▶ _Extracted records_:

----

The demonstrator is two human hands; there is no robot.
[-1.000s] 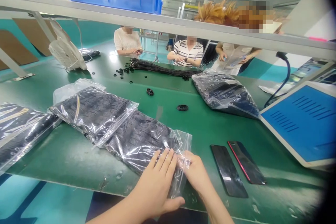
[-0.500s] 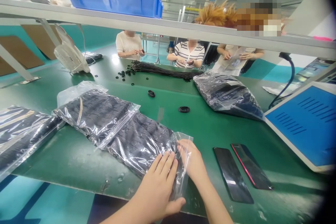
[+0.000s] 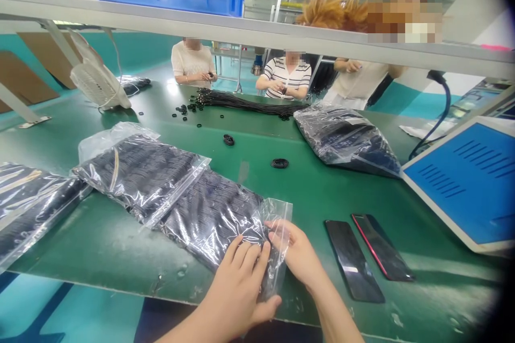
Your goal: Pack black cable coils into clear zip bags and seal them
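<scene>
A clear zip bag [image 3: 217, 214] packed with black coiled cords lies flat on the green table in front of me. My left hand [image 3: 241, 284] rests on its near right part, fingers apart and slightly bent, thumb sticking out to the right. At the bag's right end, my right hand [image 3: 298, 252] has its fingers curled at the clear mouth of the bag, partly behind the plastic; exactly what the fingertips press on is hidden. A second filled bag [image 3: 140, 171] overlaps the left end of this one.
Another filled bag [image 3: 32, 203] lies at far left. Two phones [image 3: 354, 262] and a blue-panelled box [image 3: 462, 187] are at right. Two loose cord coils [image 3: 279, 163], a black cord bundle [image 3: 249, 102], a large bag [image 3: 346, 136] and a fan [image 3: 98, 80] lie beyond. Co-workers sit opposite.
My right hand's fingers have bent more at the bag's mouth. My left fingers have curled slightly on the plastic. The view has shifted a little; a co-worker at right has moved their hands apart.
</scene>
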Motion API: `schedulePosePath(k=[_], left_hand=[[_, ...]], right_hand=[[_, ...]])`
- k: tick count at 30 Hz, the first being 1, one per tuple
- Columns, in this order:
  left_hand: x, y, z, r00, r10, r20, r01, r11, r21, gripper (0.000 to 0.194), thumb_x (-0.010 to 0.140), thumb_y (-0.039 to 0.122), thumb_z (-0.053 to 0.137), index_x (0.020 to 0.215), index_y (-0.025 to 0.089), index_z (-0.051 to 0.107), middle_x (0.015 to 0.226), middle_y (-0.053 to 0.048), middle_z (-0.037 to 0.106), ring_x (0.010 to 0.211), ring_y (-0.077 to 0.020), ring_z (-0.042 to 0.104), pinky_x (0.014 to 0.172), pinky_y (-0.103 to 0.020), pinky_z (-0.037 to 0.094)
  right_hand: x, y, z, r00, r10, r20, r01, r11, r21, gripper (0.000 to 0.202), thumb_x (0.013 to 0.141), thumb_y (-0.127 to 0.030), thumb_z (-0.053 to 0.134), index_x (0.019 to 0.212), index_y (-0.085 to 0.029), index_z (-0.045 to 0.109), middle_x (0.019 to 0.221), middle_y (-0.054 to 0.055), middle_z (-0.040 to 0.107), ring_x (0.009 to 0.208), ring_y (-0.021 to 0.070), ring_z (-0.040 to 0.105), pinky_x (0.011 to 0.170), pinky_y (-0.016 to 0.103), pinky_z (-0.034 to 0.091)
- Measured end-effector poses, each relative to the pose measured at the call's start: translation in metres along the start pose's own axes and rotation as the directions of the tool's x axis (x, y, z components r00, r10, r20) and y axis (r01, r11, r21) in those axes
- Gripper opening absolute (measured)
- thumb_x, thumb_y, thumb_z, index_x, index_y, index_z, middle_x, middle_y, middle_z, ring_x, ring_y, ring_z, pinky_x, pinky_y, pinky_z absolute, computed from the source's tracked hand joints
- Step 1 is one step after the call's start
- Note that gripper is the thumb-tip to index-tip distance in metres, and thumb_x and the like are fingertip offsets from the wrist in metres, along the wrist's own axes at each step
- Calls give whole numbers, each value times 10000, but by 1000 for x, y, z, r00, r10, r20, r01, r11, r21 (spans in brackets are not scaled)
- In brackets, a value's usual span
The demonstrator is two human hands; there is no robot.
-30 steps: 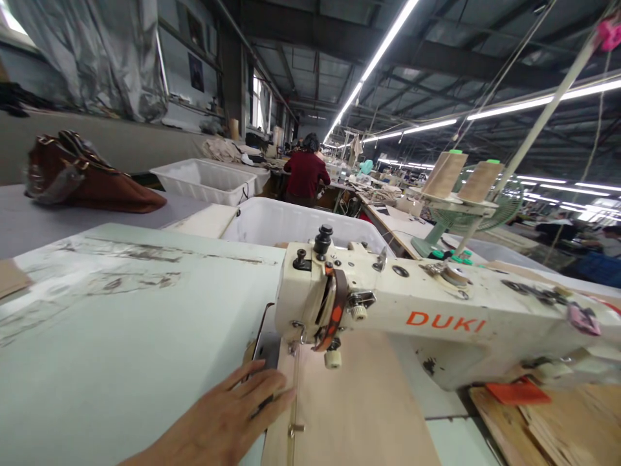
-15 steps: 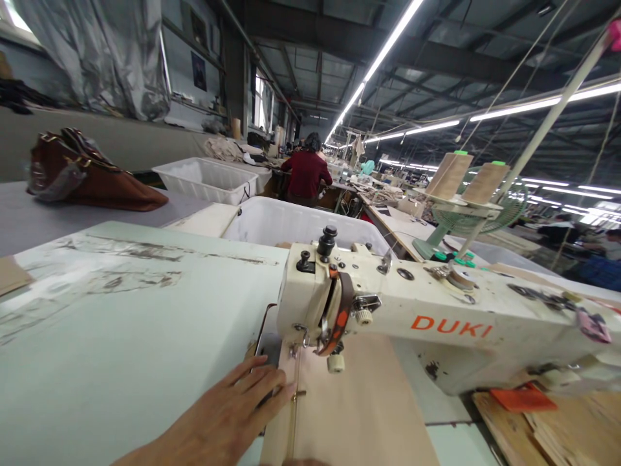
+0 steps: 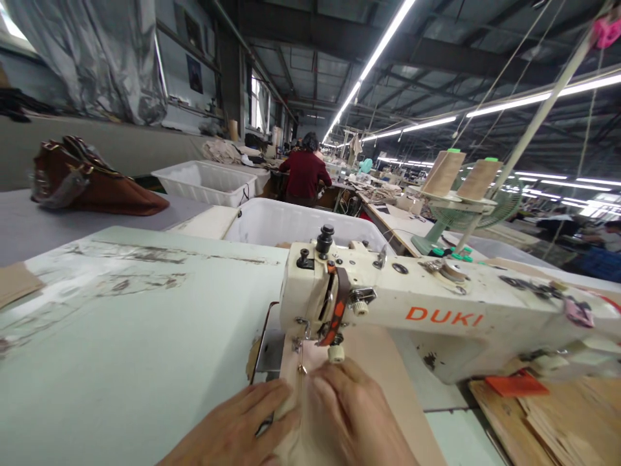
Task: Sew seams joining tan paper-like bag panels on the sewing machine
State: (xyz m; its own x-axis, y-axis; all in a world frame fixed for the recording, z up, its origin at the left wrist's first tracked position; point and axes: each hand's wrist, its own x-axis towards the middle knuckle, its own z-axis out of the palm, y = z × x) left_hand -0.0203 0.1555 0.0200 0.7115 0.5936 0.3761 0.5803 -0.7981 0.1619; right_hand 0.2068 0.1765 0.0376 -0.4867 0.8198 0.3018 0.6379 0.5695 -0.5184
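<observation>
A beige fabric panel (image 3: 392, 388) with a zipper lies under the needle end of a white sewing machine (image 3: 388, 298) marked DUKI. The small metal zipper pull (image 3: 302, 369) sits just in front of the presser foot (image 3: 297, 344). My left hand (image 3: 237, 421) rests on the panel's left edge, fingers stretched out and lying flat. Right of the zipper, my right hand (image 3: 356, 411) has its fingers bent and pressed together on the fabric, just below the machine head; its fingertips are slightly blurred.
The pale green tabletop (image 3: 145, 349) spreads to the left, with a brown leather bag (image 3: 101, 184) beyond it. White plastic bins (image 3: 310, 223) stand behind the machine. Thread cones (image 3: 442, 173) are at the right, above a wooden board (image 3: 577, 414). A person in dark red (image 3: 305, 171) sits farther off.
My right hand has come up from the bottom edge onto the fabric beside the zipper. My left hand has drawn back slightly toward me. The zipper pull is nearer the presser foot.
</observation>
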Motion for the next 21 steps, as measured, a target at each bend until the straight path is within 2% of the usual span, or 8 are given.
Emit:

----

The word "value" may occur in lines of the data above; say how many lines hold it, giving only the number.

2